MONTREAL – Playoff hero Jaroslav Halak is far from being a forgotten man in the hearts and minds of Montreal Canadiens fans, and it will probably be a long time before that happens.
But Lars Eller is hoping he can speed that process along.
The Danish centre was the key piece acquired by Canadiens general manager Pierre Gauthier when he made the unpopular decision to trade Halak to the St. Louis Blues, and Eller is eager to climb out of Halak’s imposing shadow and show fans they got a pretty good player in return.
“Yeah, of course, but it’s something that could take some time,” Eller, 21, said Saturday after the Canadiens first on-ice workout of training camp. “Jaro was a great player, he meant a lot to his team. I cannot replace him in the role he had on this team. Of course you want to make a name for yourself.”
At six-foot-two, 192 pounds with a smooth, powerful skating stride, Eller could become the big, top-six centre the Canadiens have lacked for the better part of two decades.
But for now, Eller has far simpler things on his mind.
“My goal is to just make the team,” he said.
Though Canadiens head coach Jacques Martin won’t come right out and say it, it would be shocking if Eller were not in uniform when Montreal opens the season Oct. 7 in Toronto.
He could even be in line for a role in Montreal’s top-six if Martin chooses to use him on the wing, something he said will be experimented with in the pre-season.
But if not, Eller will have to adjust for the first time in his life to being a role player, one playing on the bottom-six paired with players more known for their defensive skills than their offensive prowess.
“I want to be as good in my own end as I want to be in the offensive end,” Eller said. “I take pride in my defensive play.”
A native of Rodovre, a suburb of Copenhagen, Eller has been groomed to play the game his whole life even though he grew up in a country where hockey makes barely a blip on the sports radar.
His father Olaf coaches in the domestic semi-pro league and all three of his brothers played the game at a high level.
Eller strapped on his first pair of skates at age two and his life has been dominated by hockey ever since.
“It was almost only hockey talk at the dinner table, on the phone, or just in general,” Eller said of his relationship with his father. “We don’t talk about much besides hockey. But most of the time he tells me about what I do well and focuses on that. He’s never been a really hard critic of my game.”

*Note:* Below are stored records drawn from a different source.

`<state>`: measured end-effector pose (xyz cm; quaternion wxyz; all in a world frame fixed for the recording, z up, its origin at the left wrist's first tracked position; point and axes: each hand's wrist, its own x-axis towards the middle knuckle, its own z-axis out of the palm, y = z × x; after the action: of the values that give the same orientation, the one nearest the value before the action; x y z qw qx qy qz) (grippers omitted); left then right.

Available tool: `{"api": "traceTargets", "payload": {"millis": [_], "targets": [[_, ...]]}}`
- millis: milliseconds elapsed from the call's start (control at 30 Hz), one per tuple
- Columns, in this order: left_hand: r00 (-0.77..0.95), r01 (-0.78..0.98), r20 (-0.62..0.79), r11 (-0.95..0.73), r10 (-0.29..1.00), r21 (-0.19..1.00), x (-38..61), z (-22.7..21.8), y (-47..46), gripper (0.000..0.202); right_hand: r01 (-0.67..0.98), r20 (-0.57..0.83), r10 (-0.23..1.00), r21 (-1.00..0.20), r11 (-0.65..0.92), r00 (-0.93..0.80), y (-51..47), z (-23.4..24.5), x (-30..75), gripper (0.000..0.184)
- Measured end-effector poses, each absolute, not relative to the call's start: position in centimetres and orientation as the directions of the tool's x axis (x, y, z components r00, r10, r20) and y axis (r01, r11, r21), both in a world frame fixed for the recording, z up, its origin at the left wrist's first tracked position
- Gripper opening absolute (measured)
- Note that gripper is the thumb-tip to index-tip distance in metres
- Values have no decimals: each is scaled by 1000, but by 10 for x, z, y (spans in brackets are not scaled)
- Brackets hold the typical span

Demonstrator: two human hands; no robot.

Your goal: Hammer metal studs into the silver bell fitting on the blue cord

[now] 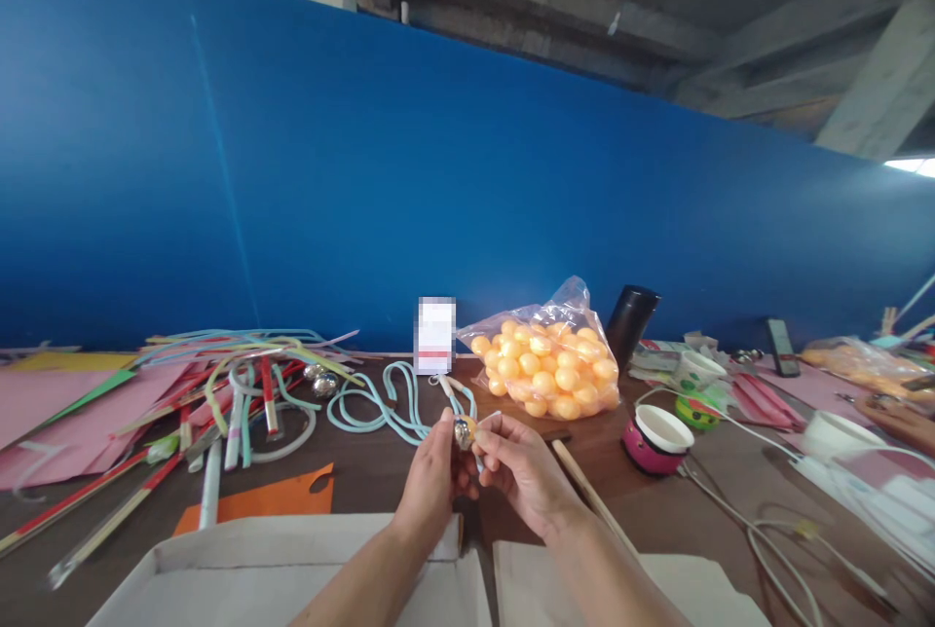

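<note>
Right in front of the bag of orange balls (544,369), toward its left end, a small shiny silver-and-yellow piece (464,432) is held above the desk (603,457). By the left hand (430,471) it is gripped, fingers clamped on it; by the right hand (522,471), just beside, what looks like a thin pale strip (488,419) is pinched between fingertips. Left of the bag, blue cord (394,403) is looped loosely; to its right, a black cylinder (632,320) is seen, with a pink cup (650,442) set nearer.
</note>
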<state>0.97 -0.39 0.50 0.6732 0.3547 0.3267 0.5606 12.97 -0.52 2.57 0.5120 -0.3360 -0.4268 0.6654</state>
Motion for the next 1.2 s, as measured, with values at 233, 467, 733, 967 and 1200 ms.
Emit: {"api": "traceTargets", "payload": {"millis": [233,467,733,967,1200], "targets": [[142,-514,-24,94,990,853,10,6,-6,47,-368,-10,966,-923,-108,-259,-6,26,129,19],[146,-493,-31,100,989,864,10,7,-8,46,-331,-9,964,-938,-100,-266,-9,31,130,22],[159,-501,-39,115,987,858,11,12,-10,46,-298,-19,964,-949,-101,-267,-11,35,132,20],[188,-531,-66,158,980,833,11,12,-10,48,-336,-5,956,-936,-108,-294,-11,36,133,19],[150,-538,-87,156,985,828,11,11,-8,44,-315,-19,970,-944,-97,-243,-7,35,135,19]]}}
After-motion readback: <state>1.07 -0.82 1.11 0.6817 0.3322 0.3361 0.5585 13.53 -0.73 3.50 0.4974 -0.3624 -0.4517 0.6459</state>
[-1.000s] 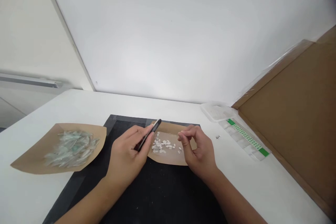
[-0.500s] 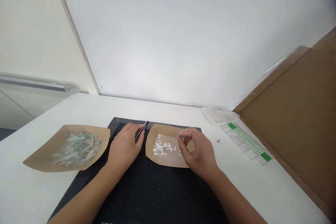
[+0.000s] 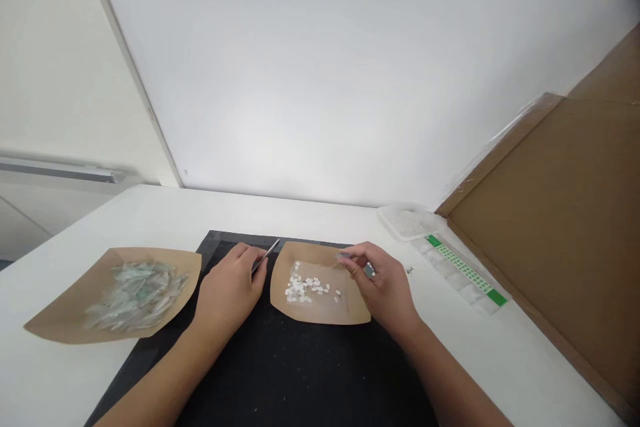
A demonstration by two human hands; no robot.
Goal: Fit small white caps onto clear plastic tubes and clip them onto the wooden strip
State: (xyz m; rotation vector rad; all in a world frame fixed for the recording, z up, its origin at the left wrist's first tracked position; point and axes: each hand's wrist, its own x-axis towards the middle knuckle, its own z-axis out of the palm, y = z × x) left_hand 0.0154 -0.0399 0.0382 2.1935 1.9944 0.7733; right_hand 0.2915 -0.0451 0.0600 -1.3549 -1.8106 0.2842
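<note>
A second ago the left hand [image 3: 229, 293] had the dark tool [image 3: 266, 257] raised over the right tray's [image 3: 357, 311] left side; now it holds it just left of that tray, pinched between thumb and fingers. The right hand [image 3: 384, 288] pinches a clear piece [image 3: 343, 256], now plainer to see, above the tray's white bits [image 3: 299, 289]. Work seems centred on that piece.

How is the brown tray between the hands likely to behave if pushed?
The brown tray is probably light for its size, as its walls look thin. It may flex when pushed, since those walls look like card. The small white pieces scattered in it could shift.
</note>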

Eller moved to Sweden when he was 16 to play his junior hockey with Frolunda HC Goteborg and he was taken 13th overall by the Blues at the 2007 entry draft.
Eller had six points in six games for Denmark at the 2007 world junior championship and had 29 points in 48 games playing as a 19-year-old with Frolunda’s senior team in 2008-09.

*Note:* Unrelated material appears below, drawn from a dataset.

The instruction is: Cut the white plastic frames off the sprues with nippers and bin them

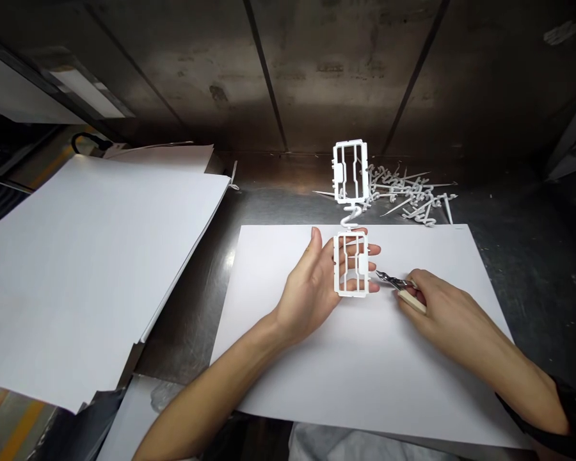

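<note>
Two hands are seen above a large white rectangular paper sheet laid on a dark, scuffed metal counter. A white plastic moulding, made of two openwork rectangular frames joined by an S-shaped runner, is held upright over the sheet. Its lower frame is gripped by the left hand, with the thumb at the left edge and the fingers spread behind. The upper frame stands free above it.

The right hand is closed around a small metal-tipped cutter with a pale handle. The tips are pointed at the right edge of the lower frame, just beside the left fingertips. Whether the blades are parted cannot be told.

Trimming appears to be the step in hand. For a clean result, the blades are best laid flush against the frame edge and squeezed slowly. The left fingertips are best drawn back from the cutting point. The moulding should be braced low, so that the free upper frame is not whipped or twisted.

A loose heap of white plastic offcuts lies at the back of the counter. A stack of large white paper sheets lies to the left.
</note>
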`<state>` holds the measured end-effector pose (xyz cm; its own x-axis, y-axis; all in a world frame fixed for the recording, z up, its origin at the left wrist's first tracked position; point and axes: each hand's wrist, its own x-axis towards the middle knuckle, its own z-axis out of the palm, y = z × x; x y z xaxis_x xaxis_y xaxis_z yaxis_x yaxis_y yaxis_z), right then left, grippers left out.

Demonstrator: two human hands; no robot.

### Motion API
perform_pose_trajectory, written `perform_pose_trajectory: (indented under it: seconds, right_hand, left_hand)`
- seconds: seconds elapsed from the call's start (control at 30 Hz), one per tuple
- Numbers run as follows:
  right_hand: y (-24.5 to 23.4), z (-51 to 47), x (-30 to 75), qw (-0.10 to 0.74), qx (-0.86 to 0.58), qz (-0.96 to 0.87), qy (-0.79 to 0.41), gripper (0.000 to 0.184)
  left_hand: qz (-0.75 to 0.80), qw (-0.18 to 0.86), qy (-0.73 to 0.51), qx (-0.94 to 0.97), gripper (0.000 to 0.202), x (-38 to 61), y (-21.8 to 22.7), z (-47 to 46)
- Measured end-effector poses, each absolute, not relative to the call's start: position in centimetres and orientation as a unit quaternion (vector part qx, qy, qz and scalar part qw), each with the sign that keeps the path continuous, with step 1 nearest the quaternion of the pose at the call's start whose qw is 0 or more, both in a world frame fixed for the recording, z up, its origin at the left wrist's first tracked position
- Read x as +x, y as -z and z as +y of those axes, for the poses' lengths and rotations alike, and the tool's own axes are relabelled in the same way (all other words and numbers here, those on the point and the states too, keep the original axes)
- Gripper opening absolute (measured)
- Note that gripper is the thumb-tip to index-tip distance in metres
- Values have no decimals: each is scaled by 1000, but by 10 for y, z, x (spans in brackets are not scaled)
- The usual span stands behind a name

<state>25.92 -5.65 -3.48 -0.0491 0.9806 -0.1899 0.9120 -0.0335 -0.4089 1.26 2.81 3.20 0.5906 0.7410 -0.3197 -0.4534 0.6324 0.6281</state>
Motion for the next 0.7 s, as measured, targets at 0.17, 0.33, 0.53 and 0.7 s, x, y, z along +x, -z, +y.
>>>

Eller made the jump across the Atlantic last year and, after having his pre-season ruined by mononucleosis, played 70 games with the Peoria Rivermen of the American Hockey League.

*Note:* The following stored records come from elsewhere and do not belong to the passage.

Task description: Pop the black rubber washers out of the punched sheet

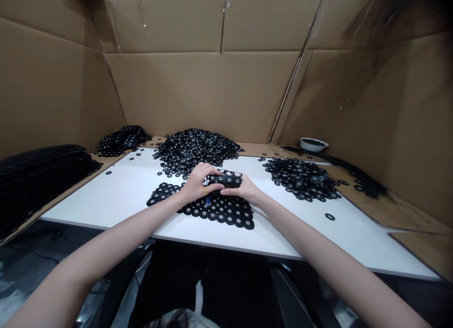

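A black sheet of joined rings with pale round centres (221,210) lies on the white tabletop, and its far part is raised and bent over. My left hand (198,181) grips the raised part from the left, thumb in front and fingers behind. From the right, my right hand (246,191) pinches the same part, its thumb almost meeting the left thumb. Just below the thumbs, a small blue item (207,201) rests on the sheet; its kind is too small to tell. Most of the fingers of my right hand are hidden behind the sheet.
A large heap of loose black rings (198,148) stands behind my hands, a smaller heap (300,177) to the right. Stacked black sheets (42,177) fill the left side. A white bowl (313,145) sits far right. Cardboard walls (170,92) surround the white table (106,200).
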Demonstrator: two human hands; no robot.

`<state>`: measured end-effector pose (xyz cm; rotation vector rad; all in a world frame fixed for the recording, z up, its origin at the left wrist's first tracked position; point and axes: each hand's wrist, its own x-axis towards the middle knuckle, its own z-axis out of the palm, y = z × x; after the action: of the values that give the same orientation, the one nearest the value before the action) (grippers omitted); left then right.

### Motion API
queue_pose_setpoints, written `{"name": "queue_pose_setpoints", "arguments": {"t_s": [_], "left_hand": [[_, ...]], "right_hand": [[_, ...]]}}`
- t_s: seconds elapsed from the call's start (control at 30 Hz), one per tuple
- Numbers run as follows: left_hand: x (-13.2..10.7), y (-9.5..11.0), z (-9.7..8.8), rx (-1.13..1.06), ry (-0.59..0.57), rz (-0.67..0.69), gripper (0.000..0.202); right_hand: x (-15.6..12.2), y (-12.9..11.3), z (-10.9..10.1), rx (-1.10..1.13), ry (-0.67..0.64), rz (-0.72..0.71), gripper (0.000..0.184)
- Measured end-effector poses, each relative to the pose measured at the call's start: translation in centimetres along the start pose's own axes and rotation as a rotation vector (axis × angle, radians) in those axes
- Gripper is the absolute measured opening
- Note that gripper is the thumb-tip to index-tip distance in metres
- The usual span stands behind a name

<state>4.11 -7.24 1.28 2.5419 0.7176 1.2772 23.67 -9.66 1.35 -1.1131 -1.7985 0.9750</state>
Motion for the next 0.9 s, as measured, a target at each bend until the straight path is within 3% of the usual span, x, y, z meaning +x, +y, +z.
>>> {"name": "queue_pose_setpoints", "arguments": {"t_s": [0.9], "left_hand": [[-0.13,-0.91,0.56,-0.032,0.013,-0.077,0.011]], "right_hand": [[0.13,0.0,0.23,0.026,-0.059,-0.038,0.028]]}}
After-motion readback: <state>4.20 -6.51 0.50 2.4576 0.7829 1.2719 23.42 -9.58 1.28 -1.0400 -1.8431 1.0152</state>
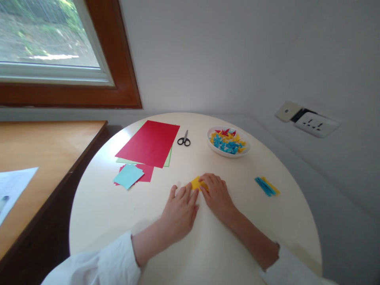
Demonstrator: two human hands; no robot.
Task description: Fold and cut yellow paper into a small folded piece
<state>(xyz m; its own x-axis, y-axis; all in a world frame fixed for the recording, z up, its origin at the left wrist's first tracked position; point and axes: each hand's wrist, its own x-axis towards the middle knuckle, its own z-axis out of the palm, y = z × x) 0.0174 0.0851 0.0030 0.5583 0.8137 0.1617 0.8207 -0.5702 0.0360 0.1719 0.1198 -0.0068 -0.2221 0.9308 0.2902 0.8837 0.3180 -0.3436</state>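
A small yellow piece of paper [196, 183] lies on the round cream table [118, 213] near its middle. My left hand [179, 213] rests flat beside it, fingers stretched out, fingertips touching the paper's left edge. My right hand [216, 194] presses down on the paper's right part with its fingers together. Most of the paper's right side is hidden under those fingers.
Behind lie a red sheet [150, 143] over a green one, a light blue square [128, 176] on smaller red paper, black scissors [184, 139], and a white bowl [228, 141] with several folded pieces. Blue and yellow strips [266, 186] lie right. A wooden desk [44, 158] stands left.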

He made his NHL debut with the Blues on Nov. 5, scoring the lone goal in a 2-1 loss and being named the game’s third star, but lasted only five games before being sent back down.
Eller made the AHL’s all-rookie team after leading Peoria with 57 points last year, finishing the season on fire with nine goals, 12 assists and a plus-7 rating over his final 18 games.
It was perhaps an indication that he is ready to take his game to the next level.
“It’s always important to finish strong at the end of a season, that’s when you have to be at your best, and I think I did that last year,” said Eller, who had never before played more than 48 games in a season. “It was a good step up the ladder for me. I learned a lot about consistency and making the right decisions at crucial places on the ice.”
Eller hopes to take what he learned and apply it this season in Montreal, a place he has taken an immediate liking to.
“This is a great city,” he said. “There’s a lot of life downtown. It’s a little bit like home.”
Eller’s been in Montreal about a month and is living in a hotel room, but it would be a pretty safe bet for him to start looking for something a little more permanent.
The only question that remains is how long it will take him to make Canadiens fans forget the hero who left town.